What needs to be done: Return verbatim the line containing "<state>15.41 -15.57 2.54" together with all lines that follow it, through the end of the records.

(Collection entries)
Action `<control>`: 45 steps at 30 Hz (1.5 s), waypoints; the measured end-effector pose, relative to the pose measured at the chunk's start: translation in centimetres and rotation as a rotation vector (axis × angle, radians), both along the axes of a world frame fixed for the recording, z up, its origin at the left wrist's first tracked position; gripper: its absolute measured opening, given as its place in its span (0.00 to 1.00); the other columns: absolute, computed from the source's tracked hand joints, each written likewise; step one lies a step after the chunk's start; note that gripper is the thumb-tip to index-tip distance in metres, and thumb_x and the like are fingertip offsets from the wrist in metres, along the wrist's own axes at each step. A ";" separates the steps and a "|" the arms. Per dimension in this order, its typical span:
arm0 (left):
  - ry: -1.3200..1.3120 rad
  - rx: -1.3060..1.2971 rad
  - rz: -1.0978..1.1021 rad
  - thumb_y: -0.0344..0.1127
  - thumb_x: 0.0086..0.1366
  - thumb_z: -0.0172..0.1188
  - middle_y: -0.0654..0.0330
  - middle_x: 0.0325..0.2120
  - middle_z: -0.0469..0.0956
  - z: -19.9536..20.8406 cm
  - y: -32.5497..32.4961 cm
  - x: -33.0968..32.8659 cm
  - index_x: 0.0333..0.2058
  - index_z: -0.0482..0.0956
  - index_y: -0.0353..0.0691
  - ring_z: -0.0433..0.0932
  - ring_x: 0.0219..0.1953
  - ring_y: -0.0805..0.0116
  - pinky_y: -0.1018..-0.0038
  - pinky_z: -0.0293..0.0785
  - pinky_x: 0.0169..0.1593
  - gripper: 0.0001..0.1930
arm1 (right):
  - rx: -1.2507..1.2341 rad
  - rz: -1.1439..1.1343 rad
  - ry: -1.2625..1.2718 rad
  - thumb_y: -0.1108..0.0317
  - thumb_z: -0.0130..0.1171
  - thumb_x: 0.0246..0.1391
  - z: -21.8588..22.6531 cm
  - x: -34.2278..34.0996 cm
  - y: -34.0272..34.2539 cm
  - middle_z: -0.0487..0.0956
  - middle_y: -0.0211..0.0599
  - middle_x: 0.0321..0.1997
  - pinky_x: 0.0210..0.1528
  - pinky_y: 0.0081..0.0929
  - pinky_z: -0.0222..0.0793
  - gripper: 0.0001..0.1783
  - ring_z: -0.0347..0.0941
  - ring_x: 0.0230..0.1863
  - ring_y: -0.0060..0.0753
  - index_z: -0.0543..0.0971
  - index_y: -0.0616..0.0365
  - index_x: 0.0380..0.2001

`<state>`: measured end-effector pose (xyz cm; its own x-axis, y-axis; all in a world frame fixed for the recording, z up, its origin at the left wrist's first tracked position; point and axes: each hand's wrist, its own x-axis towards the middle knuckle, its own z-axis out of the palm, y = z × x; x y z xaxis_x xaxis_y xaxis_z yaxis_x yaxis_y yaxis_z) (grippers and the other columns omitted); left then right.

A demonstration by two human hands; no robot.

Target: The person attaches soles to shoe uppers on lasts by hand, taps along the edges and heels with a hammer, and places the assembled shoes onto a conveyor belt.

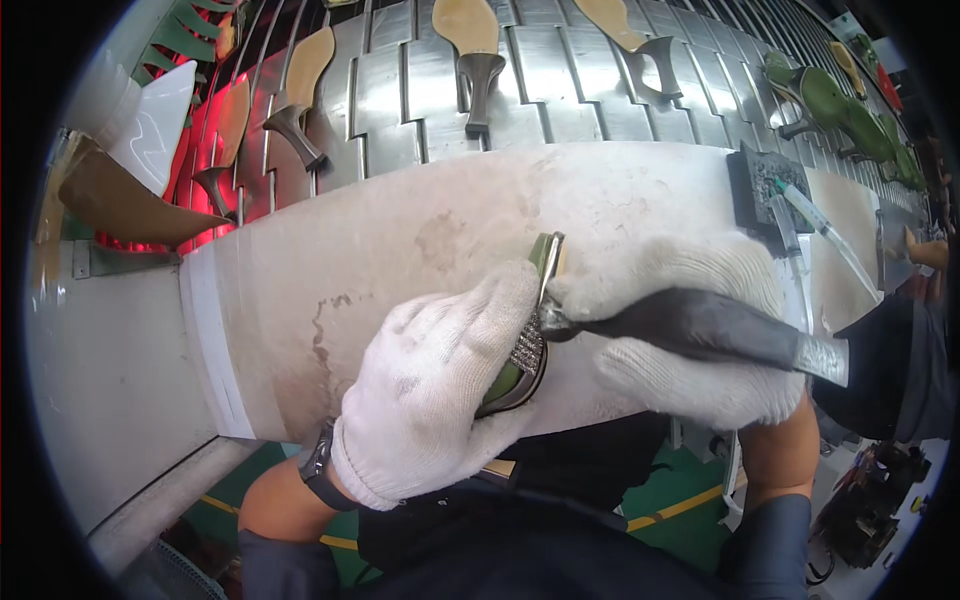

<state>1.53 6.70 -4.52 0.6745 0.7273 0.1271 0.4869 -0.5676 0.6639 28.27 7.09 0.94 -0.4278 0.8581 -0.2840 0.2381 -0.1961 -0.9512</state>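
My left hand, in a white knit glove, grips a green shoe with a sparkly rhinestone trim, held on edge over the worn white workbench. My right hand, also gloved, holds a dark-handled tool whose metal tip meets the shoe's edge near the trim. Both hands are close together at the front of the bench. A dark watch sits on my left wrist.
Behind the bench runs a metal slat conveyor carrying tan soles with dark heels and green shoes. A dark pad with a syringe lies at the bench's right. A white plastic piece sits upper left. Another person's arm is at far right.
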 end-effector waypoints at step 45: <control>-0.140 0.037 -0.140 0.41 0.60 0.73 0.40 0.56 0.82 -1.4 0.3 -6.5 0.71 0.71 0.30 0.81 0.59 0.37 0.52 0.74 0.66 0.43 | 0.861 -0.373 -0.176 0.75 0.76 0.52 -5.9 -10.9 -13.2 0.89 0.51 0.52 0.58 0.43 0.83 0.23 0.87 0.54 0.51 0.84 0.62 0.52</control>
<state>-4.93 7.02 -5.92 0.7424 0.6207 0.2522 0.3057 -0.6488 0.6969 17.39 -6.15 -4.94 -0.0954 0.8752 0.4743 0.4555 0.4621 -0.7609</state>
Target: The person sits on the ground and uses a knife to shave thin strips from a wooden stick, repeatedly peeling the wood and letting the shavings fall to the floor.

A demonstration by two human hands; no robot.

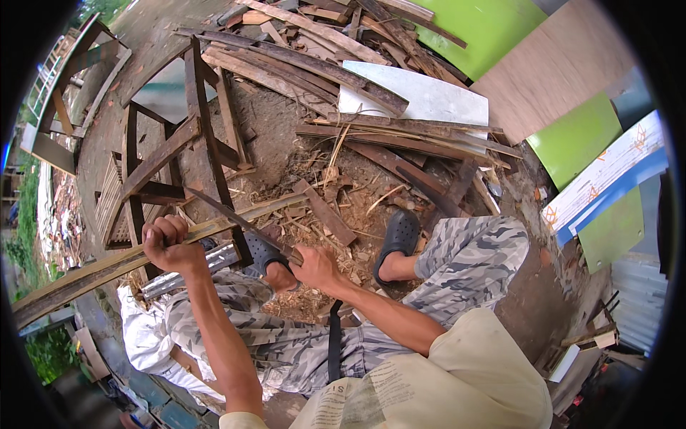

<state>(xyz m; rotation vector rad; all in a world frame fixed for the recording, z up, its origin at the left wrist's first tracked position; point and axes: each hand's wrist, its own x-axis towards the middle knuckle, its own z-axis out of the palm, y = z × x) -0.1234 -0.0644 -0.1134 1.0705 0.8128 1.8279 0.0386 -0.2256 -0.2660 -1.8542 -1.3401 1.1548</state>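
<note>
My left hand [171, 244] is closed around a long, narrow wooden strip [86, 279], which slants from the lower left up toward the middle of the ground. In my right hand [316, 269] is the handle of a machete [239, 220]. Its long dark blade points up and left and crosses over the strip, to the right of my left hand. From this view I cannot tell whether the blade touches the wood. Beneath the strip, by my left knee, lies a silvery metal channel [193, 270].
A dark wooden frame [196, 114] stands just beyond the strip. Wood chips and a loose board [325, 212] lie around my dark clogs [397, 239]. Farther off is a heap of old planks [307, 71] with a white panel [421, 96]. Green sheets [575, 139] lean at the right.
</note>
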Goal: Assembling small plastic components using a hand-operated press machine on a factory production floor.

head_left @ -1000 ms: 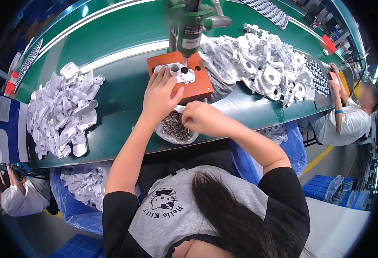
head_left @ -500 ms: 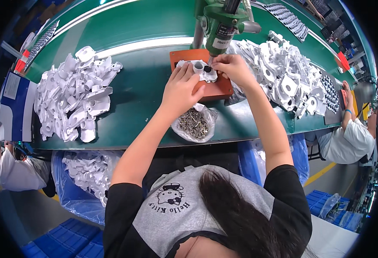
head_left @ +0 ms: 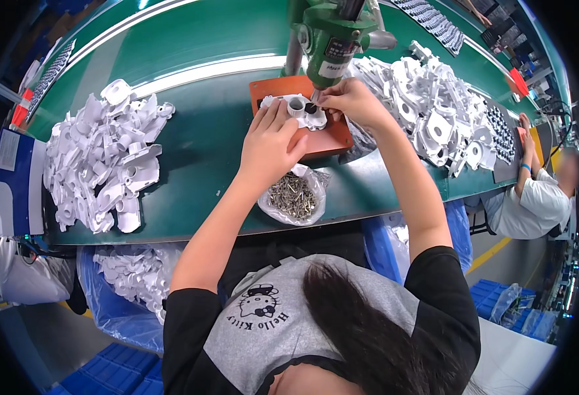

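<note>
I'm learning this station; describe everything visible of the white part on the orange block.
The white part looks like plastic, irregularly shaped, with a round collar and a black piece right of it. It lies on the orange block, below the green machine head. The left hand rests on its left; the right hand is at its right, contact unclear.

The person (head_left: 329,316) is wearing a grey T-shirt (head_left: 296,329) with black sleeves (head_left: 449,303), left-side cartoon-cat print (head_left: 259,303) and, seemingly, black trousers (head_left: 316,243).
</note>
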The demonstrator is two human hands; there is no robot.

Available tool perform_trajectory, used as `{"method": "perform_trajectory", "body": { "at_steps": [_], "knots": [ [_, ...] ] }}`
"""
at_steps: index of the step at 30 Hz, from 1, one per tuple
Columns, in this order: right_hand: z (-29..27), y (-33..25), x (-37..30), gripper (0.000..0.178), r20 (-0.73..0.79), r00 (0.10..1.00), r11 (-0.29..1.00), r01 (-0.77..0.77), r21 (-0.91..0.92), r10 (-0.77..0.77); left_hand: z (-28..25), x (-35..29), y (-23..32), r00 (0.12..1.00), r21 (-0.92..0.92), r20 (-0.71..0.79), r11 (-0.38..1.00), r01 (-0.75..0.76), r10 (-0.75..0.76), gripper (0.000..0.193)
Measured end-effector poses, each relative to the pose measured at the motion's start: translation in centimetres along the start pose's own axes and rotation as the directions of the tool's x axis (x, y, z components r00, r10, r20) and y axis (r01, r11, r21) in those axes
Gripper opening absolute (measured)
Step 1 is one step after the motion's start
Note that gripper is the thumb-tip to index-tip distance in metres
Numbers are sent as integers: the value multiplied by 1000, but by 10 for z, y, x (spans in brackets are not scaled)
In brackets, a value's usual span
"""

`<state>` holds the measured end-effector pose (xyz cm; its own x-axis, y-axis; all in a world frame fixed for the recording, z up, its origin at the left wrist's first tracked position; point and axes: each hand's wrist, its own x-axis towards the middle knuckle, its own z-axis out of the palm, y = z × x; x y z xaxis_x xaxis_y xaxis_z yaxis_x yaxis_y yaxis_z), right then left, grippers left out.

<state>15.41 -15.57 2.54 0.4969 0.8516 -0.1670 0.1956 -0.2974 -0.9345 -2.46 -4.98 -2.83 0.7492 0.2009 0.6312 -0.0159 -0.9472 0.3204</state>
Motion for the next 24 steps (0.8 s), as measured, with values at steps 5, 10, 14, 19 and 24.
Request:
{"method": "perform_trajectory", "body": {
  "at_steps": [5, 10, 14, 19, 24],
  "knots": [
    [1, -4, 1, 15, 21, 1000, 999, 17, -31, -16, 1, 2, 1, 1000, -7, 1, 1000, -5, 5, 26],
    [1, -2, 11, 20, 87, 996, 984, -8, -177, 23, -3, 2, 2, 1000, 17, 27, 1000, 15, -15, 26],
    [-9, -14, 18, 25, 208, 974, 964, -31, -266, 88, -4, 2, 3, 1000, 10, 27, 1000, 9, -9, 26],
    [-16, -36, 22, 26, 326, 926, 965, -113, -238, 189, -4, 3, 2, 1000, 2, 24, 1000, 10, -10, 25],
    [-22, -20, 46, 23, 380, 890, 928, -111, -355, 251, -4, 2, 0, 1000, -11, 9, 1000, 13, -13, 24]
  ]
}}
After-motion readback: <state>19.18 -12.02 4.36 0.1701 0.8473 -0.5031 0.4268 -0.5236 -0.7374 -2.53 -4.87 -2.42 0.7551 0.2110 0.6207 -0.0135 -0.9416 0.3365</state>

Answer to this problem:
<state>15.41 -15.57 2.54 0.4969 0.8516 -0.1670 0.1956 -0.2974 -0.9345 -2.46 -4.98 -2.83 0.7492 0.2009 0.6312 -0.0159 -0.9472 0.3204</state>
Motion for the next 24 steps (0.8 s), as measured, with values at steps 5, 10, 14, 19 and 24.
Request:
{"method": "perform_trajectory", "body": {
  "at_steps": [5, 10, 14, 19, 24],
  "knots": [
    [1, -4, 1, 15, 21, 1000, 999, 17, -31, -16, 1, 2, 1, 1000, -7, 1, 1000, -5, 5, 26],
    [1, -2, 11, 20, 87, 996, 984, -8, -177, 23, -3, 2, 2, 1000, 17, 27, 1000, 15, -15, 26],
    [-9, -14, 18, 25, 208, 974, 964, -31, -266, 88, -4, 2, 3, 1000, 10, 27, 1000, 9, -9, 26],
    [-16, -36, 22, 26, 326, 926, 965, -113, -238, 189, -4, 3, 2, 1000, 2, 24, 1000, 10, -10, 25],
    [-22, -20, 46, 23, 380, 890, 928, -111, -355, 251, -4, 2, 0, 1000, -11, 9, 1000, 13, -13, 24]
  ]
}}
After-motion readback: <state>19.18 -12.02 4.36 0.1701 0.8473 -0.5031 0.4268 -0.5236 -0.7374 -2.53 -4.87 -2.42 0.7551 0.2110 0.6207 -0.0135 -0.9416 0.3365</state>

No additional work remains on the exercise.